Era uma vez, num reino muito, muito distante...

... Uma doce e meiga menina (cof, cof) aprisionada num castelo de panquecas, onde a madrasta cruel estava sempre gritando com ela em "koreaninglês", uma língua terrível e assustadora, hahaha. Tá tipo assim mesmo, só estou esperando os passarinhos e os ratos virem me ajudar, que já tá fo#@ :P

Basicamente, minha rotina no IHOP é igual a da Cinderela mesmo (já até perdi um sapato no ônibus, então acho que #taserto): Tenho uma madrasta-manager bizarra, que passa o dia gritando e dando esporros em todo mundo (num inglês-koreano horroroso e gaguejante mas com um indiscutível tom de humilhação) no melhor estilo Hell's Kitchen boladão de ódio... Se fizer, leva esporro porque fez, se não fizer, leva esporro porque não fez. Se fizer errado leva esporro duplo, se fizer certo leva esporro pra fazer mais rápido. Se ajudar alguém com as tarefas, leva esporro pra aprender a não se meter, se não ajudar, leva esporro pra não ser egoísta. True story, bro, não tô exagerando em nada! Já tomei vários foras por tentar ser pro-ativa e fazer alguma coisa idioticamente simples (tipo guardar os potinhos de peanut butter no lugar) enquanto não tem nada pra fazer "das minhas tarefas", porque "essa não é a minha tarefa"! Meeooo Deoozziiiss, e agoraaahh? O mundo vai explodir porque eu guardei a caceta da manteiga de amendoim sem ser minha tarefa! Malz ae por ter tentado ajudar, tia...

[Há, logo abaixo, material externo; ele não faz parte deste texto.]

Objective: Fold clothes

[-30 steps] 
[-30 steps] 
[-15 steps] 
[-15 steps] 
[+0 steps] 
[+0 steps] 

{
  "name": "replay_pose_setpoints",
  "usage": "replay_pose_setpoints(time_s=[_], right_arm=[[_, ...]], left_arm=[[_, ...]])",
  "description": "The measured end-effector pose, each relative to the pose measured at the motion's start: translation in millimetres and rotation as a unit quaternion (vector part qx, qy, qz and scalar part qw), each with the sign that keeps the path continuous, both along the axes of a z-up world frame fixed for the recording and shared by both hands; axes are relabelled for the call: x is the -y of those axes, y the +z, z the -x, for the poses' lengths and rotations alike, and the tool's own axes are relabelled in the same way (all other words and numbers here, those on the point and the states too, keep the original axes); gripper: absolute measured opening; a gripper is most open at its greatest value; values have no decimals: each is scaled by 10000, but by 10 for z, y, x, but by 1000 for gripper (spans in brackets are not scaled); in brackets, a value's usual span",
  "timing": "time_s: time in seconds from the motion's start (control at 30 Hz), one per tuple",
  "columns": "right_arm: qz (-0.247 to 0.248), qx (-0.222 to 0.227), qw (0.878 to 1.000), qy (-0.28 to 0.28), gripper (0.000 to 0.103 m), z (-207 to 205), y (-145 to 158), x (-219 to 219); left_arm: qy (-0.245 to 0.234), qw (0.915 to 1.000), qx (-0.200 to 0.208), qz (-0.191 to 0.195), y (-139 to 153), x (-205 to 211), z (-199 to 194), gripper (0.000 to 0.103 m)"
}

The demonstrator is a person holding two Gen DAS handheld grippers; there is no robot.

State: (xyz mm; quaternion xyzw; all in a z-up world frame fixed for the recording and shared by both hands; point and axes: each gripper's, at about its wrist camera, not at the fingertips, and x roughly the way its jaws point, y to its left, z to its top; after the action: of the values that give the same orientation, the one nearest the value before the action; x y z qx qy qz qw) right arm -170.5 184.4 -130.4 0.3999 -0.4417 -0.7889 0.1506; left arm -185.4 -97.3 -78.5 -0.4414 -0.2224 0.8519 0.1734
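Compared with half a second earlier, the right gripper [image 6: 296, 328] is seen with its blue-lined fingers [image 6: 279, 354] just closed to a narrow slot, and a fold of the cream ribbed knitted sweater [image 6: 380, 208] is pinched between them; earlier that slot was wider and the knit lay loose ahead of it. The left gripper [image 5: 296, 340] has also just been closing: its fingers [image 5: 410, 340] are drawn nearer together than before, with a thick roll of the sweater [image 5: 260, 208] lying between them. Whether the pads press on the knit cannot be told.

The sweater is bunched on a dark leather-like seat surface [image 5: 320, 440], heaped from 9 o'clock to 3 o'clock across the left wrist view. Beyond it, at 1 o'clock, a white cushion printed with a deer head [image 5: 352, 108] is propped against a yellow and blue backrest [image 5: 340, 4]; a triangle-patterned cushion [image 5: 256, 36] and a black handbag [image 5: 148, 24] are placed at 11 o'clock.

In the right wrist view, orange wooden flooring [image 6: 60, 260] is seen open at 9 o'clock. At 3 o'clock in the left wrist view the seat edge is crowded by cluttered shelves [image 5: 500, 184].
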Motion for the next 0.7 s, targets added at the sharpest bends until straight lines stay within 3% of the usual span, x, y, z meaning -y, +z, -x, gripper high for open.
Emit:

Aí você pensa "&@$#*&#**$ também não vou fazer mais nada então nessa birosca, a não ser minhas 3 estúpidas tarefas: Sentar os clientes que chegam, trazer as bebidas deles e limpar as mesas quando eles saem". Resolveu? Não: Esporro. Porque? Sei lá, varia de acordo com o feeling do momento... Ou porque levei todas as bebidas de uma vez (e ela acha que vou derramar) ou porque levei metade de cada vez (e ela acha que vou demorar), ou porque eu estou andando da direita pra esquerda e deveria ser da esquerda pra... Ah, faça-me o favor, né?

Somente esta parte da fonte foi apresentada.